[Records from a data collection]

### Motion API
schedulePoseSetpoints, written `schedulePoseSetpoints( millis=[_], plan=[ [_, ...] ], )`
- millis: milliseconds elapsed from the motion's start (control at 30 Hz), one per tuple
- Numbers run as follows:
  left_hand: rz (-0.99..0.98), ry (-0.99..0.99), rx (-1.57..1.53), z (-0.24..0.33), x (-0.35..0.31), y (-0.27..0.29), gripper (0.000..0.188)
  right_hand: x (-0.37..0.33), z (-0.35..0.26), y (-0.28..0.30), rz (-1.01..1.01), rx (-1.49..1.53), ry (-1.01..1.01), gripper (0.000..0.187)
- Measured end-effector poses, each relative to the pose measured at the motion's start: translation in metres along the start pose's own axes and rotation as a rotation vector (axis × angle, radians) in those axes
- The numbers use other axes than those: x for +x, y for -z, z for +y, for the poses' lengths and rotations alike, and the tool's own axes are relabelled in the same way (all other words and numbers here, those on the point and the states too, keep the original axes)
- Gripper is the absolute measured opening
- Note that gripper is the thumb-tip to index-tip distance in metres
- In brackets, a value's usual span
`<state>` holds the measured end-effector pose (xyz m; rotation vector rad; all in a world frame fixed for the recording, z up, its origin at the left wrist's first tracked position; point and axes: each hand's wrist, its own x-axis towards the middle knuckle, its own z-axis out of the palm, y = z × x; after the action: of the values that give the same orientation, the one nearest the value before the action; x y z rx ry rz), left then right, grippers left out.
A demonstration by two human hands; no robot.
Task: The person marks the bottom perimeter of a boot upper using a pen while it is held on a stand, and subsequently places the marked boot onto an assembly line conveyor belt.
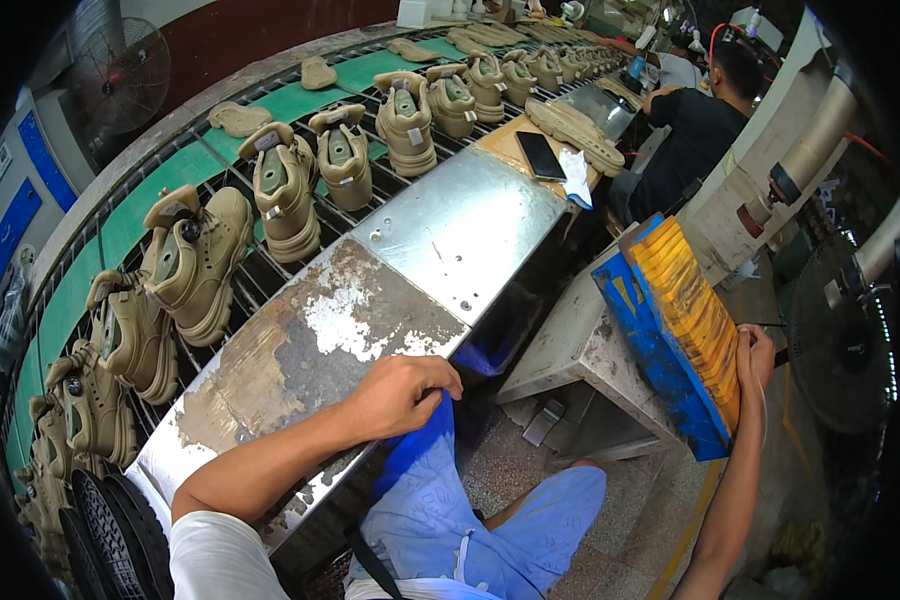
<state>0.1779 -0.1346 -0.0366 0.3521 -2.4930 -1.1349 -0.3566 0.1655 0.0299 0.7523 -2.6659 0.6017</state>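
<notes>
Yellow ridged pad (685,310) lies tilted along a blue board (655,350), at the person's right, by a grey metal stand (570,340). The largest thing around is a long curved rack with green strips (185,165), sweeping from lower left to the far end and bearing a row of beige shoes. Next comes the metal bench (470,215) beside it, bright at the far part, stained and flaking nearer the person. Beyond the stand sits a co-worker in black (695,145). The person's blue shorts (440,520) show below the bench edge. The nearest large shoe (202,265) stands on the rack, opening up. The right hand (757,358) has its fingers bent at the pad's right edge; whether it grips or only touches, I cannot tell. The left hand (402,392) is loosely curled at the bench edge, over the shorts; I cannot tell whether it pinches the fabric. On the bench's far end lies a black phone (539,157), just beside a smaller white cloth (575,177).
</notes>
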Motion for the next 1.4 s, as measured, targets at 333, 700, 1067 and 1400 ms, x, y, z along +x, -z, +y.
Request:
schedulePoseSetpoints(
  millis=[333, 700, 1067, 1400],
  plan=[
    [-0.004, 0.009, 0.003, 0.002, -0.002, 0.001, 0.026, 0.000, 0.002, -0.003, 0.033, 0.022, 0.040, 0.031],
    [-0.003, 0.008, 0.001, 0.001, -0.004, -0.001, 0.027, 0.002, 0.005, 0.000, 0.004, 0.006, 0.014, 0.033],
    [0.012, -0.017, 0.004, 0.002, -0.007, 0.000, 0.026, -0.001, 0.001, 0.000, 0.072, 0.042, 0.072, 0.029],
    [0.015, -0.025, 0.018, -0.003, -0.011, 0.000, 0.025, -0.007, -0.011, 0.005, 0.069, 0.061, 0.078, 0.030]
  ],
)
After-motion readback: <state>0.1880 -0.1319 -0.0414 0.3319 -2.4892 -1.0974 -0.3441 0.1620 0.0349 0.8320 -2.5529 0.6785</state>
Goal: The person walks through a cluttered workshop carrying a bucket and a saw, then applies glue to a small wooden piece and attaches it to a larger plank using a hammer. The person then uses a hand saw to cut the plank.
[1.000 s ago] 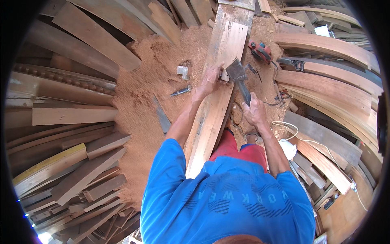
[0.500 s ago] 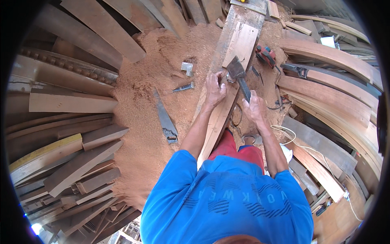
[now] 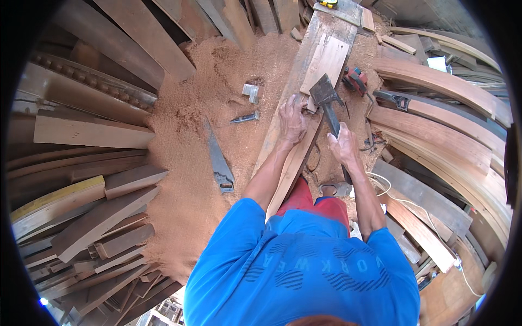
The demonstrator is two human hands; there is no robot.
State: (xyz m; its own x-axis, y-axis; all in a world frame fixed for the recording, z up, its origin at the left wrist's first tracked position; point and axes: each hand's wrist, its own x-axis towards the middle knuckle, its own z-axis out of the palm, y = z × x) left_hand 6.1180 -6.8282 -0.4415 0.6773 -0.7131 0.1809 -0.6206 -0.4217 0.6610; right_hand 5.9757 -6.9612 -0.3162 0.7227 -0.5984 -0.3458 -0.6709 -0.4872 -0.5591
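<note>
My right hand is wrapped round the dark handle of a hatchet, whose broad metal head is raised beside my left hand. The handle's lower end sticks out below my right fist. My left hand rests on the long wooden beam, its fingers curled at the near end of a pale board. Beside those fingertips sits a small wooden block. Whatever the left fingers grip is hidden behind them.
On the sawdust to the left lie a handsaw, a chisel-like tool and an L-shaped metal piece. A red power tool lies right of the beam. A tape measure sits at its far end. Stacked planks line both sides.
The hatchet head has moved slightly right, and more handle shows below my right hand. My left hand has turned, its back now facing up. The whole view has shifted a little.
</note>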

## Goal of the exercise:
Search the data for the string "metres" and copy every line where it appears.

## Result of this task:
- Measured end-effector poses, each relative to the pose measured at the motion's start: translation in metres along the start pose's own axes and rotation as a rotation vector (axis × angle, radians) in those axes
- Note that gripper is the thumb-tip to index-tip distance in metres

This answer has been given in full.